*** Opening of DATA BELOW ***
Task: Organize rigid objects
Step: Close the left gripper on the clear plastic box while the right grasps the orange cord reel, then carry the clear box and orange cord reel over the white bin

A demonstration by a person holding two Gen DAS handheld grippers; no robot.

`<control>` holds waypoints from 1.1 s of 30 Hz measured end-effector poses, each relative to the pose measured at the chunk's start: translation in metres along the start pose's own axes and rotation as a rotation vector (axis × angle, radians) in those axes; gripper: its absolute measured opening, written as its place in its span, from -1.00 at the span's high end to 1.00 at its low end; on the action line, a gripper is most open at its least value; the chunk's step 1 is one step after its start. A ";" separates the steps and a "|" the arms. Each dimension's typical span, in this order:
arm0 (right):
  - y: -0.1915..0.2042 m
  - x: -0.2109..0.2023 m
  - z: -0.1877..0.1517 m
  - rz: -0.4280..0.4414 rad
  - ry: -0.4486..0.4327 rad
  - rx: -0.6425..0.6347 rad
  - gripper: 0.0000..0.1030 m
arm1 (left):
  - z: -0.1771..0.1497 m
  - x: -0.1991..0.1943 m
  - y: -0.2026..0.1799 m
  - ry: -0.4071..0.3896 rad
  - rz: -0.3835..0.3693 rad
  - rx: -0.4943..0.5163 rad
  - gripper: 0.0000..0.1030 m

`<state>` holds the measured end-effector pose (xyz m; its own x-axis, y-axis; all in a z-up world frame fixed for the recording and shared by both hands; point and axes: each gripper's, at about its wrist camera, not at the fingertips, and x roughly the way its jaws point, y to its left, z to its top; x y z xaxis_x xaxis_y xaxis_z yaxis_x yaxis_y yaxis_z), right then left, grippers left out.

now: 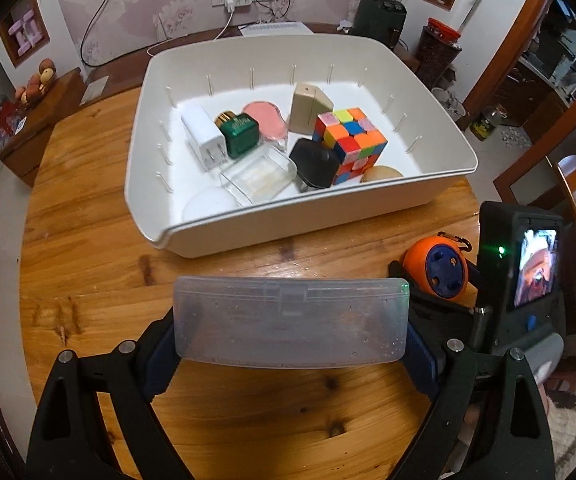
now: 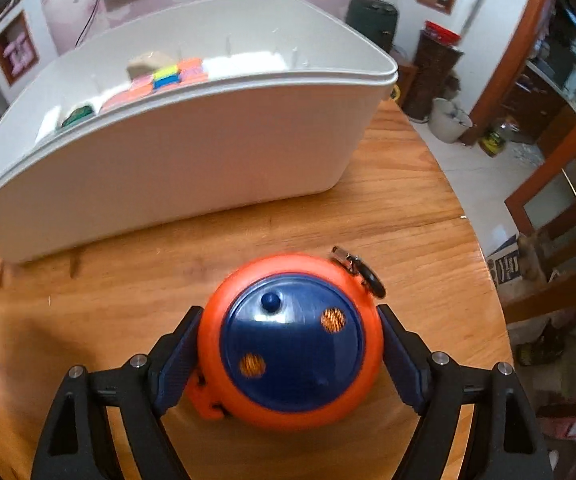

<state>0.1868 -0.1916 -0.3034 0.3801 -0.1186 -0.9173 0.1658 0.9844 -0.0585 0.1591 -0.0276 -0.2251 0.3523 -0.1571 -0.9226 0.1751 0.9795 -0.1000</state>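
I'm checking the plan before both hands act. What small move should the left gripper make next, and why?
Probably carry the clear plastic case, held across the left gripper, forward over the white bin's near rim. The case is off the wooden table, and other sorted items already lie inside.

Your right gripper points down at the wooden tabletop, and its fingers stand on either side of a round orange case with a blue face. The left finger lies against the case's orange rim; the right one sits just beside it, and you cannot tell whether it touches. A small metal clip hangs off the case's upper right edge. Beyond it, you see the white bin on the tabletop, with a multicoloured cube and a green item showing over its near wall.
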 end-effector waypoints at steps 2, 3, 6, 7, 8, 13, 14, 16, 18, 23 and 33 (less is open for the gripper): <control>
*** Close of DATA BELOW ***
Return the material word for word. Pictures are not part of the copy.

▸ REPLY:
Task: Organize rigid objects
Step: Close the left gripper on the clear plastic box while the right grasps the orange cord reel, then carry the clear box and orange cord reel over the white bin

A demonstration by a person holding two Gen DAS handheld grippers; no robot.

`<control>` holds waypoints from 1.1 s of 30 Hz measured end-effector poses, each relative to the pose measured at the chunk's start: translation in metres along the start pose's own axes and rotation as a rotation vector (axis × angle, radians) in those axes; gripper: its absolute measured opening, written as its place in its span, from -1.00 at the span's high end to 1.00 at its low end; on the action line, a gripper is most open at its least value; the chunk's step 1 is one step after its start. A ";" separates the steps and a "|" the arms. Each dimension's typical span, in this order:
arm0 (right):
  - y: -0.1915..0.2042 m
  - x: -0.2109..0.2023 m
  - z: -0.1877..0.1517 m
  - rz: -0.4280..0.4414 rad
  - ry: -0.4486..0.4327 rad
  - rx: -0.6425..0.6347 rad
  - gripper: 0.0000..0.1030 m
arm1 (left):
  - z: -0.1771..0.1497 m
  - x: -0.1991..0.1943 m
  - y: -0.2026..0.1799 m
  - ry: -0.4071..0.3896 rad
  - rz: -0.3835..0.3693 rad
  - rx: -0.4943..0.5163 rad
  - gripper: 0.0000..0.1030 m

`<state>` holds the measured end-effector pose (xyz m; its own x-axis, y-axis; all in a z-up world frame fixed for the recording and shared by both hands; point and axes: each gripper's, at about its wrist camera, not at the fingertips, and x roughly the way its jaws point, y to its left, z to its top; x y z xaxis_x xaxis_y xaxis_z yaxis_x yaxis_y yaxis_z), right then left, grippers left out.

now: 
now: 

<state>0.1868 -0.1916 -0.3034 0.3801 -0.1186 -0.9173 0.1658 0.9844 -0.0585 0.1591 -0.0276 -0.2251 0.3523 -0.1571 -0.9226 0.1751 0.9795 -0.1000</state>
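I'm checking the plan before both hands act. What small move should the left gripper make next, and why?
Probably carry the clear plastic case, held across the left gripper, forward over the white bin's near rim. The case is off the wooden table, and other sorted items already lie inside.

Your right gripper points down at the wooden tabletop, and its fingers stand on either side of a round orange case with a blue face. The left finger lies against the case's orange rim; the right one sits just beside it, and you cannot tell whether it touches. A small metal clip hangs off the case's upper right edge. Beyond it, you see the white bin on the tabletop, with a multicoloured cube and a green item showing over its near wall.
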 end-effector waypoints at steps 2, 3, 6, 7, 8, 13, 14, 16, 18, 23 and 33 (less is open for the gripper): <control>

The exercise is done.